• **What you should do**: Gather from the listing below each line that includes the word "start", and copy it.
- Opening Delimiter -
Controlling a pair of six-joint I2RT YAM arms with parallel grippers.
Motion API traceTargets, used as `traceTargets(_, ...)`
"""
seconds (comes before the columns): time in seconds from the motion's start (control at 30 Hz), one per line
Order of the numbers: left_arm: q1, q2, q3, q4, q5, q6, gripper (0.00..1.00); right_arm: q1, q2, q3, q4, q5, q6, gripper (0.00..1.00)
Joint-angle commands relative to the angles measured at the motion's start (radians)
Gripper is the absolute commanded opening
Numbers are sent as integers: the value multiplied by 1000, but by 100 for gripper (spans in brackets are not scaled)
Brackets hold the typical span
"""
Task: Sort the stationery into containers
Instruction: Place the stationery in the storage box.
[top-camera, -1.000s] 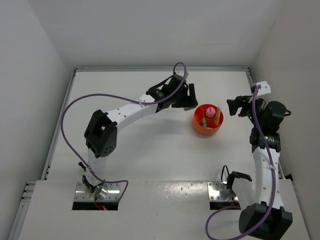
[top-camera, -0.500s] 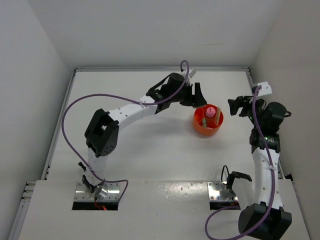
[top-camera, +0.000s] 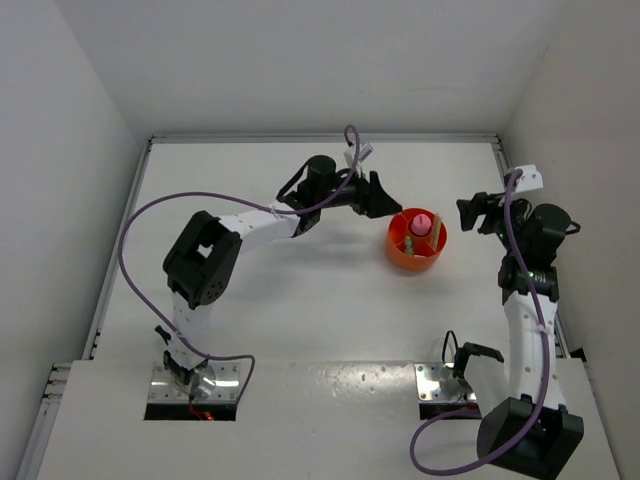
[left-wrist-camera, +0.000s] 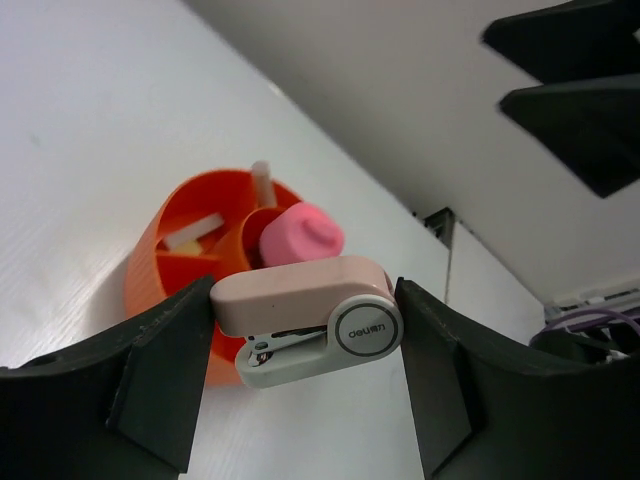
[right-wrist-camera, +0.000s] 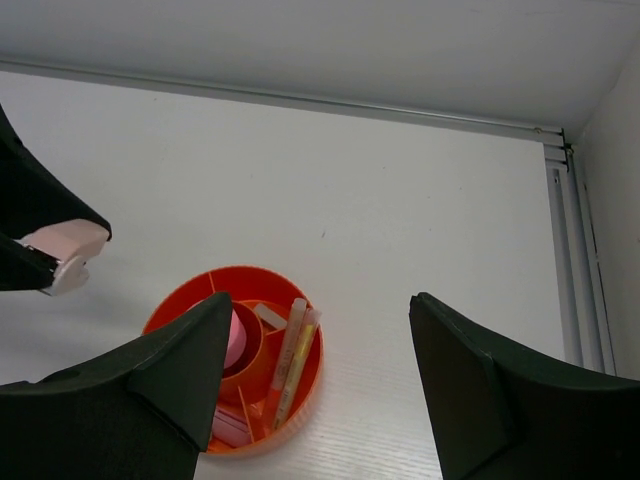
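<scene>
My left gripper (left-wrist-camera: 305, 322) is shut on a small pink-and-whitish stapler (left-wrist-camera: 300, 305), held above the table just left of the orange divided cup (left-wrist-camera: 145, 270). In the top view the left gripper (top-camera: 384, 198) hangs at the cup's (top-camera: 399, 257) far left rim. The cup holds a pink-capped tube (right-wrist-camera: 238, 338), pink and yellow markers (right-wrist-camera: 291, 358) and a whitish bit (right-wrist-camera: 270, 316). The stapler also shows in the right wrist view (right-wrist-camera: 62, 250). My right gripper (right-wrist-camera: 315, 308) is open and empty, above and to the right of the cup, and it shows in the top view (top-camera: 478, 213).
The white table (top-camera: 300, 290) is walled at the back and on both sides. A metal rail (right-wrist-camera: 560, 230) runs along the right wall. The left arm's purple cable (top-camera: 150, 215) loops over the left half of the table.
My left wrist has turned over and the forearm has swung, keeping the stapler at the cup's left rim. The right arm has barely moved.
</scene>
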Motion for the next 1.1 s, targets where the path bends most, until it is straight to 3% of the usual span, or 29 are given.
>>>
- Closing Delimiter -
• **Solution**:
seconds (comes before the columns): time in seconds from the motion's start (control at 30 Hz), one per line
Joint-angle commands relative to the angles measured at the motion's start (radians)

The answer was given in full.